6:13PM BST 05 Sep 2011
From youngsters playing Chopin in shopping arcades to the strains of Liszt and Brahms thundering through the open windows of the Claudio Monteverdi Conservatoire, Bolzano in northern Italy was alive with sounds of the piano last week. The biennial Busoni International Piano Competition, one of the foremost events of its kind in the world, was gathering pace for its closing phases, with 14 young hopefuls performing a 70-minute solo recital, six of them then being selected to play a Liszt concerto and the final three battling it out in concertos by Prokofiev and Rachmaninoff.
The Busoni, established in 1949, has been a catalyst in bringing to light many musicians who have subsequently shone in the pianistic firmament. Names such as Alfred Brendel, Martha Argerich, Garrick Ohlsson, Louis Lortie and Anna Kravtchenko all grace its list of prize-winners, and this year my hunch is that the one who will come to particular international prominence is the 22-year-old Ukrainian Antonii Barischevsky. It is well known that competition juries often get it wrong, or at least come to a conclusion that is at variance with a more widely held view, but this year, with Argerich as president, the jury got it very nearly right. In the past, the Busoni has often withheld its first prize, and it did so again when the results were announced well after midnight on Friday night/Saturday morning. Barischevsky shared second prize with the 25-year-old Russian, Anna Bulkina. Tatiana Chernichka (27), also Russian, came third. A more explicable verdict would have been to make Barischevsky second and for the other two to share third.

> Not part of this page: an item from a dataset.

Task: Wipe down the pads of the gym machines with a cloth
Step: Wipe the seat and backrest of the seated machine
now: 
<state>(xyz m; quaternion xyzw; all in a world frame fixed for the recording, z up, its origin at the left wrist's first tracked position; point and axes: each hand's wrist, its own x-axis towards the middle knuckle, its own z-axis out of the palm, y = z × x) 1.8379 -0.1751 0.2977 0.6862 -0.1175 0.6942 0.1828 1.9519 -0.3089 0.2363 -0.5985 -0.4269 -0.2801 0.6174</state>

But in addition, Barischevsky won the Audience Prize, another award for being the youngest competitor in the finals and also the Press Prize, chosen by a jury comprising myself, Carla Moreni from the Italian financial daily “Il Sole 24 Ore” and Claus Spahn from “Die Zeit”.
Barischevsky, who also studies composition, had already been impressive in his solo round, with a terrific thrust and range of colour in Stravinsky’s “Petrushka” pieces, luminous texture and dynamism in a deeply thought Beethoven “Appassionata” Sonata, and a mature stylistic sense in Ravel and a Bach/Busoni transcription. He was also the only candidate to play one of the stipulated contemporary works — Toshio Hosokawa’s “Étude I” — from memory. His Rachmaninoff Third Concerto in the finals was utterly absorbing. Far from the crash-bang-wallop style so often favoured by competition contestants (not least by the accident-prone Chernichka), Barischevsky’s performance was notable for warm lyricism, genuine passion and a subtle spectrum of darker hues that made his interpretative voice stand out as one of freshness and fascinating insight.
To put him on a par with Bulkina seemed odd: she is a serious musician, but her solo round had evinced little variety of character, and she was somewhat over-stretched in Prokofiev’s demonic Second Concerto in the finals
One further challenge posed to all the candidates was the grim playing of the local Orchestra Haydn, frequently out of tune and poorly coordinated, and it is to Barischevsky’s credit that the captivating virtues of his playing nevertheless shone through.